» **Work instructions**
The listing below holds a line with "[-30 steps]" and a later line with "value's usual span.". Write out those two lines and every line between them, exactly, and nothing else.

» **Material shown**

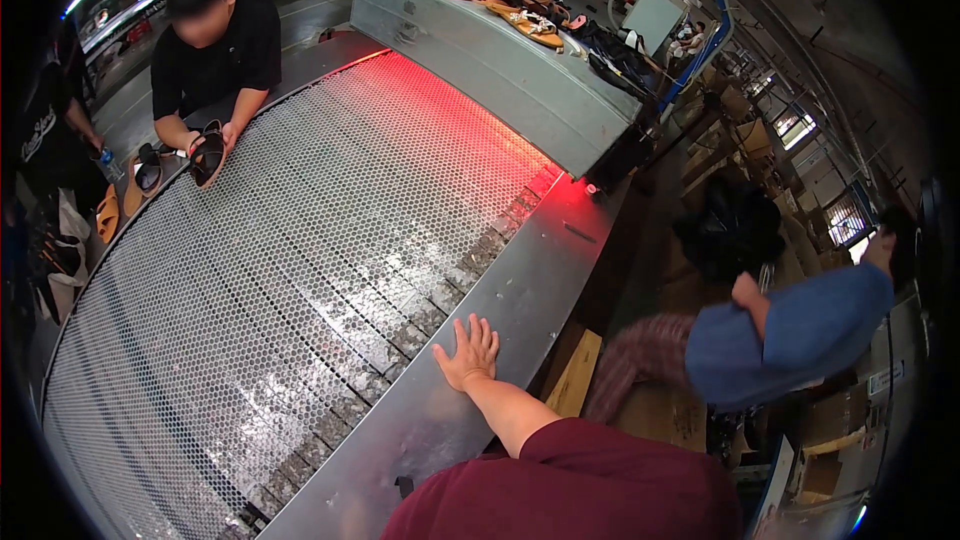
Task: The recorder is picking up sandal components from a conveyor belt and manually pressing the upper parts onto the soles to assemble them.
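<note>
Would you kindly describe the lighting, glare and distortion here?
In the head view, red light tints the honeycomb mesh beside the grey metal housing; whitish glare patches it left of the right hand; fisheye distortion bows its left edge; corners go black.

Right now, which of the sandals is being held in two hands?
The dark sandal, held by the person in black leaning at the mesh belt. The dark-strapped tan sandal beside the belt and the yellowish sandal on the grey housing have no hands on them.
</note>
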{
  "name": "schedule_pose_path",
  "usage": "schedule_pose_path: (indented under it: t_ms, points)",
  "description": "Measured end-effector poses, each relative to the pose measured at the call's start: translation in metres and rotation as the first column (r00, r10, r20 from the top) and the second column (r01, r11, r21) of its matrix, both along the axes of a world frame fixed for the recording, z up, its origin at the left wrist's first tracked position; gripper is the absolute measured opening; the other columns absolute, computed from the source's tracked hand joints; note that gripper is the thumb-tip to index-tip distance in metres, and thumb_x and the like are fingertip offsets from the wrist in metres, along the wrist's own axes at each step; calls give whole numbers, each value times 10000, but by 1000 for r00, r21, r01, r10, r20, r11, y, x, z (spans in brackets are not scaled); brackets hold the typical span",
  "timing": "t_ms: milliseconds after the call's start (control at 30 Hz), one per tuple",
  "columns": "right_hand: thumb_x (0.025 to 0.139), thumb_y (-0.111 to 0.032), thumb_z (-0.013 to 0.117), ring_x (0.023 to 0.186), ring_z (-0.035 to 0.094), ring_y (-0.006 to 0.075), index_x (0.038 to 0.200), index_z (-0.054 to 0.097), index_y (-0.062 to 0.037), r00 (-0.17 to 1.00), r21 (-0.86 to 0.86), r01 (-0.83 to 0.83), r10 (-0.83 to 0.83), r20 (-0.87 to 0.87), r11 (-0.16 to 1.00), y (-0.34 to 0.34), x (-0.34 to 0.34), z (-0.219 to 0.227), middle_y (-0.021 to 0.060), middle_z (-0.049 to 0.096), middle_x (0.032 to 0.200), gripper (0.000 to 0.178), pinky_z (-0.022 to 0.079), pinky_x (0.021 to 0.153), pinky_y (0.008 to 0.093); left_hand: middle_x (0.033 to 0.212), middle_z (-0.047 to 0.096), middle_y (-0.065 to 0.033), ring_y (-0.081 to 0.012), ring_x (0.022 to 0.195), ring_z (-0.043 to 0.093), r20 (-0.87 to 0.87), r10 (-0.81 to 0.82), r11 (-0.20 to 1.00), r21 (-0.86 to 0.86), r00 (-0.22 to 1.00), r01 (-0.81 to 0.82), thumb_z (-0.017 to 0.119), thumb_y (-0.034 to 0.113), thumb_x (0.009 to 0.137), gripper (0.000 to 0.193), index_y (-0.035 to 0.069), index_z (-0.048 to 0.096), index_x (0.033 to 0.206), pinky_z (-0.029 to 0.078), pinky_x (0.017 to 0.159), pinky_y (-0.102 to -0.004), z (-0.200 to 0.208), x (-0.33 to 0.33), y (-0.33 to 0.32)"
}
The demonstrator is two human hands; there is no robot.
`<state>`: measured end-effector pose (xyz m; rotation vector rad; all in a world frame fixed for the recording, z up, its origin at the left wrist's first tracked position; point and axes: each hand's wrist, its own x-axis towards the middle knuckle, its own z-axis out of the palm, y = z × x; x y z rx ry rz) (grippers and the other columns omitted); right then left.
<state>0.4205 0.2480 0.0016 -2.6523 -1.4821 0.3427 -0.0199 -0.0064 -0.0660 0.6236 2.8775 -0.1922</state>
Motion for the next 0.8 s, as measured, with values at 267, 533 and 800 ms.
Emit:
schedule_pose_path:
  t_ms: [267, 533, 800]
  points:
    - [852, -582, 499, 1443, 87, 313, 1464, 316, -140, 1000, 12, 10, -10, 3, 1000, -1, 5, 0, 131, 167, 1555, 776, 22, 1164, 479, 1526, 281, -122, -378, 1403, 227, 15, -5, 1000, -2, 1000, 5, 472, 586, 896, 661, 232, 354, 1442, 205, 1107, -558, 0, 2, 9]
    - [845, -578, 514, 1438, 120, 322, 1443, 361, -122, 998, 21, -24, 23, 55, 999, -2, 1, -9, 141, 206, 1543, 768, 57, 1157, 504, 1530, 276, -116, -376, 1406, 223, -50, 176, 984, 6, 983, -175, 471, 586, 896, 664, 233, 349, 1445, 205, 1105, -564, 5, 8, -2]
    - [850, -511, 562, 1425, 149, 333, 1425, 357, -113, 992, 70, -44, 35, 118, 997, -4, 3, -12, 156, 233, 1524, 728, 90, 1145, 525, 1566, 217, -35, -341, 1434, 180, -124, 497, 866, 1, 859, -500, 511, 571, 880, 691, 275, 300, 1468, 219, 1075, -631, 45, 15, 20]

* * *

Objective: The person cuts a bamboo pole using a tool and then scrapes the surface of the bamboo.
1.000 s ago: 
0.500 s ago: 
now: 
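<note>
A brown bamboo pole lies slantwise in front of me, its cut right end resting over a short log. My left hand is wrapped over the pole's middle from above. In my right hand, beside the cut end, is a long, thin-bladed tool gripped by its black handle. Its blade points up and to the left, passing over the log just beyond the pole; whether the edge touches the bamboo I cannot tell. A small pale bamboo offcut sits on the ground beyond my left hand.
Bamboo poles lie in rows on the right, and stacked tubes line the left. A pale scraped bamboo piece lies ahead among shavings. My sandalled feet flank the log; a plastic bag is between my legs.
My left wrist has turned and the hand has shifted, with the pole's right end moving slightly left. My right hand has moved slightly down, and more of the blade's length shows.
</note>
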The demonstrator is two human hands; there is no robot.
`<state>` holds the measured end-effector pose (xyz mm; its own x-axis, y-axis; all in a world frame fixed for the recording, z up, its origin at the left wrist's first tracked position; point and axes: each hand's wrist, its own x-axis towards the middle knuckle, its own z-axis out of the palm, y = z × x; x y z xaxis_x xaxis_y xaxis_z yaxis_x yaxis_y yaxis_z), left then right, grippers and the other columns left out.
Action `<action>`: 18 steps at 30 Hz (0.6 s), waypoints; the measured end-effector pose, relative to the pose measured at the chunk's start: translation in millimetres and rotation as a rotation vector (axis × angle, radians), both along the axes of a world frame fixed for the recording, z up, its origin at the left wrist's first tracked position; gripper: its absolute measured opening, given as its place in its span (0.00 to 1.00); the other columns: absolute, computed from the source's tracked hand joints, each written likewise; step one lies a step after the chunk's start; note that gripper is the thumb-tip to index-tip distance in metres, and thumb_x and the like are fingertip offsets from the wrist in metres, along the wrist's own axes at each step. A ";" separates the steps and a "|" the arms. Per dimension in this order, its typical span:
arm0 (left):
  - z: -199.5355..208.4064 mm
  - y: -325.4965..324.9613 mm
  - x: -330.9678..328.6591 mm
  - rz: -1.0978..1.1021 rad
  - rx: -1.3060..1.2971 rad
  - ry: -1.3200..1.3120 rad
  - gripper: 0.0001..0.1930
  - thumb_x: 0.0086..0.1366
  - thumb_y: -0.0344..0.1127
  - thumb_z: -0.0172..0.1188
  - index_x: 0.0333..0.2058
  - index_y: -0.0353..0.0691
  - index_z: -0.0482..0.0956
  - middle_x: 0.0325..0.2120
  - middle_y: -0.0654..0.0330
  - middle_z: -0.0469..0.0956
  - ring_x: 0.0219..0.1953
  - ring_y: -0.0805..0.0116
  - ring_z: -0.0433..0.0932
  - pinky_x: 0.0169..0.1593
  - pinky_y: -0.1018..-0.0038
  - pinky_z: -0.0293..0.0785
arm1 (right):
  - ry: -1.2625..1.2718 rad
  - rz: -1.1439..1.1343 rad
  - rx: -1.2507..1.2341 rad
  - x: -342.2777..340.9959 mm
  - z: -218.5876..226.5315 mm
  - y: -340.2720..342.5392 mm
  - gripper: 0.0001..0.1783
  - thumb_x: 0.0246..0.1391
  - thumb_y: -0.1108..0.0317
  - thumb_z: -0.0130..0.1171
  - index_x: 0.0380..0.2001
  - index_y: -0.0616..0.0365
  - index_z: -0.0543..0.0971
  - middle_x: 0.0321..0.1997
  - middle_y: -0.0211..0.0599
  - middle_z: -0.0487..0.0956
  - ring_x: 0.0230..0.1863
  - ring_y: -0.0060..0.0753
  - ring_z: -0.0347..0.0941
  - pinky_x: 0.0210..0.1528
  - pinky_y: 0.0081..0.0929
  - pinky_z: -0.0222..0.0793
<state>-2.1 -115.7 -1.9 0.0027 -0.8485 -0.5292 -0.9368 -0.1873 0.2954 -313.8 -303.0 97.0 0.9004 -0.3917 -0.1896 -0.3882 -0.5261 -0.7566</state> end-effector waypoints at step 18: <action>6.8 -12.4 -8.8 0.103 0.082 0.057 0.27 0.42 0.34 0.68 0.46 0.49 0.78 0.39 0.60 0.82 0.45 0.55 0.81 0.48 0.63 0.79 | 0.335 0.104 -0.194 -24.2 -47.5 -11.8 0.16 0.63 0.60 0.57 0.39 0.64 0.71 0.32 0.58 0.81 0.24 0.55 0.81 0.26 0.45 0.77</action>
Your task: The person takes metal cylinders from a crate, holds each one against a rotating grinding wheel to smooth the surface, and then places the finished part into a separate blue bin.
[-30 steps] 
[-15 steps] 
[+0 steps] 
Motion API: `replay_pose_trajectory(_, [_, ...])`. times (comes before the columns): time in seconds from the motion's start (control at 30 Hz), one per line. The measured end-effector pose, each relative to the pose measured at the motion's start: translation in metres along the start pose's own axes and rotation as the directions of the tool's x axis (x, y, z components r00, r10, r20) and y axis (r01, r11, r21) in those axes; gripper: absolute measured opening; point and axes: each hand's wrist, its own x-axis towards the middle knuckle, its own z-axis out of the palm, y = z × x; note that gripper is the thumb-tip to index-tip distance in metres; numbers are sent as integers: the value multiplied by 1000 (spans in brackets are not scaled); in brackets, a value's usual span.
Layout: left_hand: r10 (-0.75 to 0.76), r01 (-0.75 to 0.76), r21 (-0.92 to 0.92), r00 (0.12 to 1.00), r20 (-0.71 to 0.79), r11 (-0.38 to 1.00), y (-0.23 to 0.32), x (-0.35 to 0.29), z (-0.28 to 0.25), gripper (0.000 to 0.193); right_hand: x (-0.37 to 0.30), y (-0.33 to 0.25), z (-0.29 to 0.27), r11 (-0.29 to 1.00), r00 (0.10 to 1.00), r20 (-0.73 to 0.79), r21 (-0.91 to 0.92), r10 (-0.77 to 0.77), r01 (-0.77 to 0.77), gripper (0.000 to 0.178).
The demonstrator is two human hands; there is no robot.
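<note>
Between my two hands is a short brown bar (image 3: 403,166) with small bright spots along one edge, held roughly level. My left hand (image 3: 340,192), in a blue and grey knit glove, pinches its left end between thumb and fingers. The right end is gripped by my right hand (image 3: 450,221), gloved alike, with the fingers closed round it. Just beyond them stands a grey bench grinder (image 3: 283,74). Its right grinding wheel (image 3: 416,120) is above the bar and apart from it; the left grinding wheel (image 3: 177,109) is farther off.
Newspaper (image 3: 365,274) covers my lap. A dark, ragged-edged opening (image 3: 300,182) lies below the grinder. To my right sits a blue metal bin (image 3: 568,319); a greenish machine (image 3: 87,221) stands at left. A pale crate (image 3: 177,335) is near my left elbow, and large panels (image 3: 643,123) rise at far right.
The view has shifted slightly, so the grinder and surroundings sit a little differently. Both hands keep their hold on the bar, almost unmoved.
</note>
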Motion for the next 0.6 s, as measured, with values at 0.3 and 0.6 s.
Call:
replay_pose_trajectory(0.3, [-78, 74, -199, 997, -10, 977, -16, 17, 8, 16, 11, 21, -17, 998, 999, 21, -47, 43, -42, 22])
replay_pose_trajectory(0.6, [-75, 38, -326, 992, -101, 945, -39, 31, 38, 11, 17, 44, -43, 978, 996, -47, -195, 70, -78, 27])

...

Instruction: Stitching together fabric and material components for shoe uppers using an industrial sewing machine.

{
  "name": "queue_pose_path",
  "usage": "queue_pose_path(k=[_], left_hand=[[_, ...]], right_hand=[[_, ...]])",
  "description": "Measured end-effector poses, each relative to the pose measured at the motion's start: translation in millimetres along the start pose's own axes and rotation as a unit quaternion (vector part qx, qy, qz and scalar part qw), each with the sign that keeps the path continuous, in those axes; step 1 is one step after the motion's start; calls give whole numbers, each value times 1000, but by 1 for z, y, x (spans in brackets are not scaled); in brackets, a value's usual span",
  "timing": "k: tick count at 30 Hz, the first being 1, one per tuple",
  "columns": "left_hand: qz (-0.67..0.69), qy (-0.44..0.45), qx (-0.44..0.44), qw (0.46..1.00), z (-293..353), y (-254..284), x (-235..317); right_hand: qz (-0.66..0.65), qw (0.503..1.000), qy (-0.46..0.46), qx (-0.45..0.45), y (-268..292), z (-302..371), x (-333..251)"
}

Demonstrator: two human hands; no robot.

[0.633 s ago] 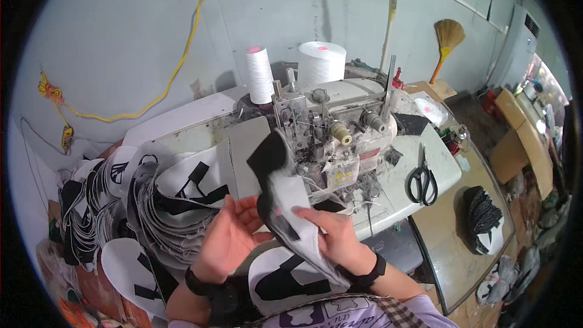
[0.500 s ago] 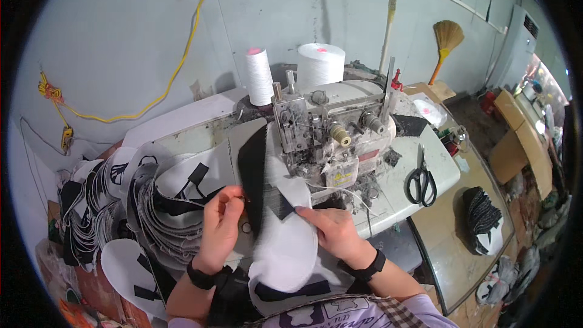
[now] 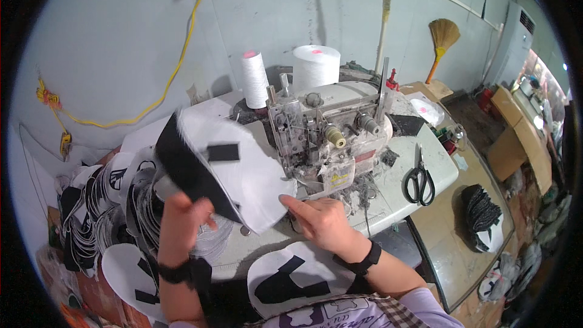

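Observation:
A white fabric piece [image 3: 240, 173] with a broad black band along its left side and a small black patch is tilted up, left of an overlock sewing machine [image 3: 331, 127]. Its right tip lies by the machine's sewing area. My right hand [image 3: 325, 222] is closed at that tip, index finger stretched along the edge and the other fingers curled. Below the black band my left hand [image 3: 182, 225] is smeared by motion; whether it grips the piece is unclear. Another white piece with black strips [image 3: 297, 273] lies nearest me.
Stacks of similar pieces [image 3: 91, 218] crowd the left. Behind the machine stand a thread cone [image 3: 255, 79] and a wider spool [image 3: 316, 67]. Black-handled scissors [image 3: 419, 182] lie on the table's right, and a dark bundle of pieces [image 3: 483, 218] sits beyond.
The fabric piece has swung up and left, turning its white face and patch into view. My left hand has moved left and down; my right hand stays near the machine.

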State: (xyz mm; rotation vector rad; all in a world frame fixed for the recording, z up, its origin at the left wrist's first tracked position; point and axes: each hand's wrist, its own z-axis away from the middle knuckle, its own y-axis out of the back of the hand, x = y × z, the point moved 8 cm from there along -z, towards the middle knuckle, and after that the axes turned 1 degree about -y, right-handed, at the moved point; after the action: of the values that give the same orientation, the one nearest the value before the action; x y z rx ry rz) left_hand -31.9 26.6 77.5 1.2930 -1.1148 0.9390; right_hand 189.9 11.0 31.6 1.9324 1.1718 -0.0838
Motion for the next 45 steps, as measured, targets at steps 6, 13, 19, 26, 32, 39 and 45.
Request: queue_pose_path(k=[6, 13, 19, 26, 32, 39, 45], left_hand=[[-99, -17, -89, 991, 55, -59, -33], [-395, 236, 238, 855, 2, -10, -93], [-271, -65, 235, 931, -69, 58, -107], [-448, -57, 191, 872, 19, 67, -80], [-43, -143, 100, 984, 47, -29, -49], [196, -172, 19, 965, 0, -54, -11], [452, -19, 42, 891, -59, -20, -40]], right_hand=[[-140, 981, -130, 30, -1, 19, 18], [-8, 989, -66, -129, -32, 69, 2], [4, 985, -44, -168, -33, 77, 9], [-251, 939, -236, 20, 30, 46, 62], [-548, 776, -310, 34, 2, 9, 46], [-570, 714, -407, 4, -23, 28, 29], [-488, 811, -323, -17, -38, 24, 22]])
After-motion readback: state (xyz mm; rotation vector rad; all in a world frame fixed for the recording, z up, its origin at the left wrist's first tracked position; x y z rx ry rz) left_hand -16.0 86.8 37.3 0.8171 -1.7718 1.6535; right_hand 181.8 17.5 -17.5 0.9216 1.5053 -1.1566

» **Answer box**
[-30 steps] 
[-15 steps] 
[+0 steps] 
Motion API: `replay_pose_trajectory(_, [_, ...])`. times (comes before the columns): time in seconds from the motion's start (control at 30 Hz), one per line. The measured end-effector pose, each relative to the pose measured at the motion's start: translation in metres along the start pose's own axes and rotation as the directions of the tool's x axis (x, y, z components r00, r10, r20) and y axis (r01, r11, r21) in those axes; gripper: absolute measured opening; point and axes: each hand's wrist, its own x-axis towards the middle knuckle, its own z-axis out of the palm, y = z × x; note that gripper is the thumb-tip to index-tip distance in metres; numbers are sent as integers: the value multiplied by 1000 (spans in brackets are not scaled); in brackets, a value's usual span.

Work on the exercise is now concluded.